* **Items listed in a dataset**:
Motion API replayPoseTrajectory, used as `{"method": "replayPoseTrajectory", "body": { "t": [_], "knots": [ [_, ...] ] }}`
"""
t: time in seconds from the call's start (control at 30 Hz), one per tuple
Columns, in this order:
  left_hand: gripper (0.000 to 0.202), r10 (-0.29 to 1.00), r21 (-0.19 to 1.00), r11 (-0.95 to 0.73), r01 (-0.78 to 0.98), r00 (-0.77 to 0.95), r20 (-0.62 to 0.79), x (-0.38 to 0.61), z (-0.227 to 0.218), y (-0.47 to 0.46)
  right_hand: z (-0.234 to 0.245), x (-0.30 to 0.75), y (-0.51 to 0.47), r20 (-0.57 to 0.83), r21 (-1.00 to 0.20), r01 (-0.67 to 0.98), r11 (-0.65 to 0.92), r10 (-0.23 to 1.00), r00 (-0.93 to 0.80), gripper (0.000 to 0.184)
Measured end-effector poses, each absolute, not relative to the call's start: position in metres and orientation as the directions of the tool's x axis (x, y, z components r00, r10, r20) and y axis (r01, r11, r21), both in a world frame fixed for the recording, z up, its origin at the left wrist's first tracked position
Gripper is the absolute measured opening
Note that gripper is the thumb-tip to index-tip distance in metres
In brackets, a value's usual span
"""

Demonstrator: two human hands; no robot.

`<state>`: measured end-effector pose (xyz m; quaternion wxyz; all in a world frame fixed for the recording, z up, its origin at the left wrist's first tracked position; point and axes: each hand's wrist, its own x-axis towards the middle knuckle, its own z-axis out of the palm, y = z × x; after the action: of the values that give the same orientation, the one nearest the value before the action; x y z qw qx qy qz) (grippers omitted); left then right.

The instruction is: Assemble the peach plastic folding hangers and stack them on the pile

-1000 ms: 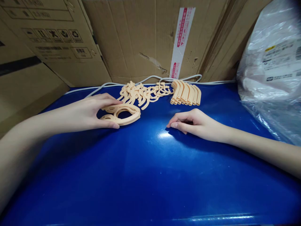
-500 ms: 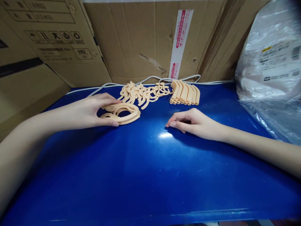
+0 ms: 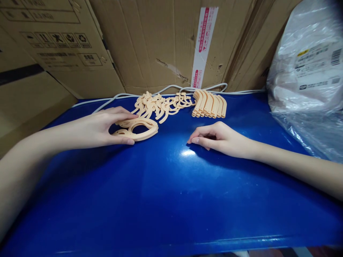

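Note:
My left hand (image 3: 103, 126) grips a small stack of flat peach plastic frames (image 3: 138, 129) with oval openings, thumb at the near edge and fingers over the far edge, resting on the blue table (image 3: 166, 192). My right hand (image 3: 218, 139) rests on the table to the right with its fingers curled under; nothing shows in it. Behind the stack lies a loose pile of peach curved pieces (image 3: 160, 103). To its right sits a neat row of peach curved tubes (image 3: 209, 104).
Cardboard boxes (image 3: 160, 39) wall the back and left of the table. A white cable (image 3: 118, 96) runs along the back edge. A clear plastic bag with labels (image 3: 308, 78) fills the right side.
Both hands stay as they were; only the view has shifted slightly.

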<state>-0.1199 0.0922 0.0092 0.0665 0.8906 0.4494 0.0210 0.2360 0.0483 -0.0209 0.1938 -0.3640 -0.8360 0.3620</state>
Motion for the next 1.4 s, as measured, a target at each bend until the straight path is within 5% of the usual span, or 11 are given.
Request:
{"method": "replayPoseTrajectory", "body": {
  "t": [0.5,0.73,0.87,1.1,1.4],
  "knots": [
    [0.079,0.795,0.125,-0.598,0.792,0.606,-0.029,-0.122,0.007,0.092,-0.022,0.235,0.048,0.056,-0.75,0.472,0.464,0.755,-0.653,0.039],
    [0.086,0.894,0.23,-0.446,0.865,0.441,0.076,-0.122,0.023,0.09,-0.021,0.235,0.048,0.045,-0.747,0.481,0.46,0.756,-0.653,0.04],
    [0.079,0.905,0.153,-0.422,0.894,0.405,0.13,-0.136,0.028,0.097,-0.02,0.234,0.047,0.034,-0.749,0.488,0.449,0.761,-0.648,0.039],
    [0.081,0.915,0.107,-0.385,0.917,0.394,-0.085,-0.152,0.016,0.112,-0.02,0.232,0.046,0.041,-0.746,0.486,0.456,0.76,-0.649,0.041],
    [0.084,0.918,0.083,-0.395,0.915,0.395,0.024,-0.146,0.013,0.112,-0.02,0.232,0.046,0.047,-0.746,0.482,0.46,0.758,-0.65,0.04]
  ]
}}
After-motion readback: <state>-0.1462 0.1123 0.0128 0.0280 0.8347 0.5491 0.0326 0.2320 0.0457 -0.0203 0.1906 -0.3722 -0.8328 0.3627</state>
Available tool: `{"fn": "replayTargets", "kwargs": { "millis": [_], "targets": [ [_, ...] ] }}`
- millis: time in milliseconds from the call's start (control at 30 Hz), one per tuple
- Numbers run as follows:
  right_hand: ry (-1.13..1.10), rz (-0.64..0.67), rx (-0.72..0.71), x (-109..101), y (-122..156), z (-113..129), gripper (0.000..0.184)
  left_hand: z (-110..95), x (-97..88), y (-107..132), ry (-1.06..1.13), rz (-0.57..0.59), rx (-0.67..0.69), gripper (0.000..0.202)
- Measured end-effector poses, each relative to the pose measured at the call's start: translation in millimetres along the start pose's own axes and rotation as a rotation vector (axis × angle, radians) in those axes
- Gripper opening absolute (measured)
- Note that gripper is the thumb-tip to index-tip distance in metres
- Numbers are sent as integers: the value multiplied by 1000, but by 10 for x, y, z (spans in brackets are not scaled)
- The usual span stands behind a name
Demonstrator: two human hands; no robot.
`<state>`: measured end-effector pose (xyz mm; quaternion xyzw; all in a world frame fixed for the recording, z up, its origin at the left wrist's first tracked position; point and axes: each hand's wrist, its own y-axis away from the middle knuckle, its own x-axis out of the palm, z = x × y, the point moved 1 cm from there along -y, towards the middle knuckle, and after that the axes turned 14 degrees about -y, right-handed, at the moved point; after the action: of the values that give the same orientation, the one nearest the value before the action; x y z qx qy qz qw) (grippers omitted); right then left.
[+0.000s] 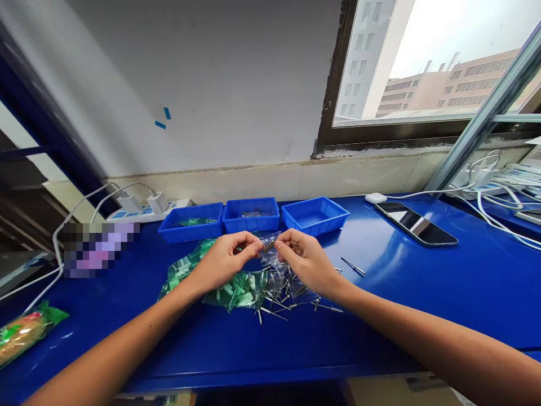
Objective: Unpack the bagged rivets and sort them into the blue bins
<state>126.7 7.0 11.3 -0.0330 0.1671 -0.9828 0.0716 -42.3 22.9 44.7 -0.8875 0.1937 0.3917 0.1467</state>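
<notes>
Three blue trays stand in a row at the back of the table (190, 352), near the wall. The left tray (192, 233) contains green packets (198, 221) lying low on its floor. The middle tray (249, 225) contains clear packets (257, 213); their contents are too small to identify. The right tray (325, 228) sits slightly askew to the other two, its inner floor and walls in view.

In front of the trays lies a heap of green bags (245, 290) holding pale pieces, with loose metal pins (354, 267) scattered to the right of it and along its front edge. Further clear bags lie among the pins, below the hands.

Item under handling: one small bag (269, 255), transparent, wrinkled and glossy, with slender dark and brassy pieces visible near its top. Their exact count cannot be determined.

Position and grip: the bag is between the two hands, above the heap and in front of the middle tray. The left hand (226, 258) has thumb and forefinger pinched together at the bag's left edge. The right hand (307, 260) pinches its right edge in like manner, remaining fingers curled. The bag's lower part hangs below both sets of fingertips.
</notes>
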Motion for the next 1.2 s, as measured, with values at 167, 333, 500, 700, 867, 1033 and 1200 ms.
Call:
{"fn": "replayTargets", "kwargs": {
  "millis": [167,333,500,700,867,1033,1200],
  "targets": [
    [-45,-23,21,16,18,-11,15,-19,37,9,-44,63,33,22],
    [-2,25,11,41,29,-4,14,-10,69,27,-134,40,43,19],
    [-4,112,19,57,41,19,8,-54,64,55,-233,36,56,13],
    [-45,77,29,54,47,13,9,-35,72,45,-281,27,98,18],
    [-22,56,-3,36,28,60,11,-6,84,32,-197,-41,99,24],
    [33,77,-25,40,31,90,11,-23,68,52,-96,-113,107,22],
    [67,92,-49,50,41,75,9,-71,23,78,-147,-152,116,21]
  ]
}}
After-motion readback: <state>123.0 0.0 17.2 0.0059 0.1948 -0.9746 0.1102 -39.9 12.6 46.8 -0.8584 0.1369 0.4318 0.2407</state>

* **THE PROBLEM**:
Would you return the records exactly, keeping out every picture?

* **RESPONSE**:
Motion API replayPoseTrajectory, used as `{"method": "replayPoseTrajectory", "body": { "t": [_], "knots": [ [_, ...] ] }}`
"""
t: time in seconds from the call's start (control at 30 Hz), one per tuple
Columns, in this order:
  left_hand: gripper (0.000 to 0.202), r10 (-0.29 to 1.00), r21 (-0.19 to 1.00), r11 (-0.95 to 0.73), r01 (-0.78 to 0.98), r00 (-0.77 to 0.95), r20 (-0.62 to 0.79), x (-0.38 to 0.61), z (-0.227 to 0.218), y (-0.47 to 0.46)
  right_hand: z (-0.234 to 0.245), x (-0.30 to 0.75), y (-0.51 to 0.47), r20 (-0.57 to 0.83), r21 (-1.00 to 0.20), r01 (-0.67 to 0.98), r11 (-0.65 to 0.92), r10 (-0.23 to 1.00), r00 (-0.93 to 0.80), gripper (0.000 to 0.184)
Measured end-effector poses, each absolute, not relative to the call's start: position in metres and orientation as the directions of the tool's x axis (x, y, z components r00, r10, r20) and y axis (r01, r11, r21), both in a world frame fixed for the recording, z up, its origin at the left wrist's first tracked position
Gripper is the absolute measured opening
Note that gripper is the thumb-tip to index-tip distance in metres
In brackets, a value's usual span
"""

Demonstrator: two human hands; no robot.

`<state>`: measured end-effector pose (xyz m; quaternion wxyz; all in a world frame fixed for the recording, z up, its origin at the left wrist's first tracked position; point and axes: each hand's wrist, its own x-axis towards the middle knuckle, its own z-axis out of the palm, y = z × x; after the action: of the values that give the same orientation, the one nearest the value before the action; x y z qw qx qy qz) (grippers omitted); left then right.

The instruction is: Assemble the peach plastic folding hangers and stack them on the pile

-1000 ms: 
-500 ms: 
+0 ms: 

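Note:
My left hand (image 3: 103, 126) grips a small stack of flat peach plastic frames (image 3: 138, 129) with oval openings, thumb at the near edge and fingers over the far edge, resting on the blue table (image 3: 166, 192). My right hand (image 3: 218, 139) rests on the table to the right with its fingers curled under; nothing shows in it. Behind the stack lies a loose pile of peach curved pieces (image 3: 160, 103). To its right sits a neat row of peach curved tubes (image 3: 209, 104).
Cardboard boxes (image 3: 160, 39) wall the back and left of the table. A white cable (image 3: 118, 96) runs along the back edge. A clear plastic bag with labels (image 3: 308, 78) fills the right side.
Both hands stay as they were; only the view has shifted slightly.
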
<state>-0.1199 0.0922 0.0092 0.0665 0.8906 0.4494 0.0210 0.2360 0.0483 -0.0209 0.1938 -0.3640 -0.8360 0.3620</state>
Motion for the next 1.4 s, as measured, a target at each bend until the straight path is within 5% of the usual span, or 11 are given.
Request:
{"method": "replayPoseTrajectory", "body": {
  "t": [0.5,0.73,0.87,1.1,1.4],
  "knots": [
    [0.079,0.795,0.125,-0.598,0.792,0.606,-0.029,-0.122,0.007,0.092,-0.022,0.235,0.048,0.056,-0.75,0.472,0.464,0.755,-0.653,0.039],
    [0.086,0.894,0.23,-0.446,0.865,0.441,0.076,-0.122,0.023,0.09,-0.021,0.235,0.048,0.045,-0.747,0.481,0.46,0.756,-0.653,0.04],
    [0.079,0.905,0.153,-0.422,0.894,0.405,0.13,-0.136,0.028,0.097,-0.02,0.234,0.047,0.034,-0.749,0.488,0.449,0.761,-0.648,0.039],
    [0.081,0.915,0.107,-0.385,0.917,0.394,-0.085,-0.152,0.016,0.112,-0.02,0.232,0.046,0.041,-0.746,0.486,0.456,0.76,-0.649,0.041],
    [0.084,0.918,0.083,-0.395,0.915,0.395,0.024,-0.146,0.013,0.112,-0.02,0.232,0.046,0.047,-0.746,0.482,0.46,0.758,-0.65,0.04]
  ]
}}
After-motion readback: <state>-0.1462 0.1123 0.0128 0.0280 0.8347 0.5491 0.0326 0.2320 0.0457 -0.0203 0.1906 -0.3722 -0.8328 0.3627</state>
Available tool: `{"fn": "replayTargets", "kwargs": { "millis": [_], "targets": [ [_, ...] ] }}`
- millis: time in milliseconds from the call's start (control at 30 Hz), one per tuple
- Numbers run as follows:
  right_hand: ry (-1.13..1.10), rz (-0.64..0.67), rx (-0.72..0.71), x (-109..101), y (-122..156), z (-113..129), gripper (0.000..0.184)
  left_hand: z (-110..95), x (-97..88), y (-107..132), ry (-1.06..1.13), rz (-0.57..0.59), rx (-0.67..0.69), gripper (0.000..0.202)
- Measured end-effector poses, each relative to the pose measured at the call's start: translation in millimetres along the start pose's own axes and rotation as a rotation vector (axis × angle, radians) in those axes
- Gripper opening absolute (measured)
- Note that gripper is the thumb-tip to index-tip distance in metres
- Numbers are sent as integers: the value multiplied by 1000, but by 10 for x, y, z (spans in brackets are not scaled)
- The usual span stands behind a name
Demonstrator: two human hands; no robot.
`<state>`: measured end-effector pose (xyz mm; quaternion xyzw; all in a world frame fixed for the recording, z up, its origin at the left wrist's first tracked position; point and axes: each hand's wrist, its own y-axis away from the middle knuckle, its own x-axis out of the palm, z = x × y, the point moved 1 cm from there along -y, towards the middle knuckle, and after that the axes turned 14 degrees about -y, right-handed, at the moved point; after the action: of the values that give the same orientation, the one nearest the value before the action; x y z qx qy qz qw) (grippers omitted); right then left.
[+0.000s] 
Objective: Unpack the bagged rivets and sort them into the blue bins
<state>126.7 7.0 11.3 -0.0330 0.1671 -0.9828 0.0716 -42.3 22.9 44.7 -0.8875 0.1937 0.3917 0.1467</state>
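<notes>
Three blue trays stand in a row at the back of the table (190, 352), near the wall. The left tray (192, 233) contains green packets (198, 221) lying low on its floor. The middle tray (249, 225) contains clear packets (257, 213); their contents are too small to identify. The right tray (325, 228) sits slightly askew to the other two, its inner floor and walls in view.

In front of the trays lies a heap of green bags (245, 290) holding pale pieces, with loose metal pins (354, 267) scattered to the right of it and along its front edge. Further clear bags lie among the pins, below the hands.

Item under handling: one small bag (269, 255), transparent, wrinkled and glossy, with slender dark and brassy pieces visible near its top. Their exact count cannot be determined.

Position and grip: the bag is between the two hands, above the heap and in front of the middle tray. The left hand (226, 258) has thumb and forefinger pinched together at the bag's left edge. The right hand (307, 260) pinches its right edge in like manner, remaining fingers curled. The bag's lower part hangs below both sets of fingertips.
</notes>
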Motion for the next 1.2 s, as measured, with values at 167, 333, 500, 700, 867, 1033 and 1200 ms.
Call:
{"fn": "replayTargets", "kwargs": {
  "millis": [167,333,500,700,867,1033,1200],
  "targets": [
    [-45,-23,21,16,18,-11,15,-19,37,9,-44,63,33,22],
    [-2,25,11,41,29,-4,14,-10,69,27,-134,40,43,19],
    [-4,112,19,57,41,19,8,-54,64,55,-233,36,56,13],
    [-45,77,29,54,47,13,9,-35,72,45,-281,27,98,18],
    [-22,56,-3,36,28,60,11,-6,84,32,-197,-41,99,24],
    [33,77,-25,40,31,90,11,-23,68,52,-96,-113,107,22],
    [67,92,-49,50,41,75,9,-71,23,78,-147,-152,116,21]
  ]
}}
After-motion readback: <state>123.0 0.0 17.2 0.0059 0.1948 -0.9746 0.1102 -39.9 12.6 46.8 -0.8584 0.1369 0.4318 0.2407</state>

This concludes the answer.